Edilizia residenziale pubblica a energia zero: i primi edifici a Firenze
25/11/2011 - I primi alloggi popolari d’Italia con un bilancio energetico pari a zero sorgeranno a Firenze nel 2014.
Realizzati da Casa Spa, la società che gestisce l’edilizia residenziale pubblica per il comune di Firenze, con un costo complessivo di 2 milioni e mezzo di euro, verranno edificati nell’area ex Pegna, dietro via Gabriele d’Annunzio.
Secondo il sindaco di Firenze, Matteo Renzi “siamo di fronte al primo progetto in Italia di edilizia popolare a energia zero. Un progetto avanguardistico che non solo risparmia energia, ma evita di consumarla”.
Un edificio, dunque, che produce la poca energia necessaria al riscaldamento da fonti rinnovabili, con un fabbisogno di energia termica invernale di poco superiore ai 12 kWh/mq. annui; mentre il fabbisogno termico per il raffreddamento estivo è pari a zero, grazie all’adozione di atri-serra, logge-serra, condotti interrati e torri di ventilazione.
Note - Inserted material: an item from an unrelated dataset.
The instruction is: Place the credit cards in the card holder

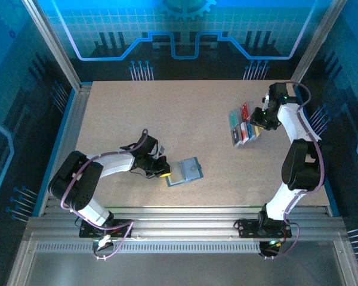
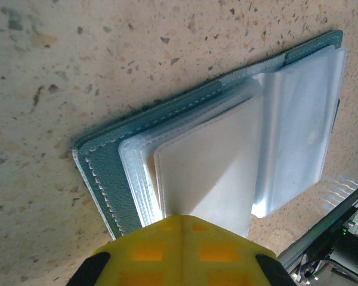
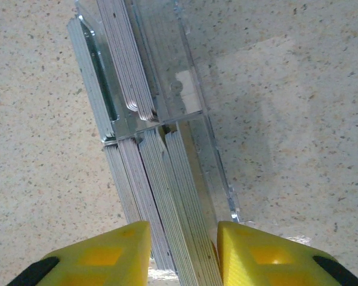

Per raggiungere questo obbiettivo sono stati inseriti nel progetto tre grandi atri bioclimatici, in corrispondenza dei vani scala, con una parete esterna composta da lamelle di vetro apribili. Durante l’inverno questi serramenti resteranno chiusi, per diminuire drasticamente il pericolo di dissipazione energetico-termica e per accumulare calore passivo per effetto serra, mentre nei mesi estivi l’involucro è completamente aperto per favorire la ventilazione naturale interna.
Nel fabbricato sono presenti anche quattro torri di ventilazione, per l’immissione dell’aria proveniente dal sistema dei condotti interrati che, captando l’aria dall’esterno e conducendola nel sottosuolo, ne determinano il pre-trattamento termico per scambio irraggiativo col terreno che d’estate la raffresca (facendole perdere fino a 12°) e d’inverno la riscalda (facendole guadagnare fino a 10°).
Le torri, oltre all’immissione dell’aria pre-trattata negli alloggi, svolgono anche la funzione di estrazione e di espulsione dell’aria viziata.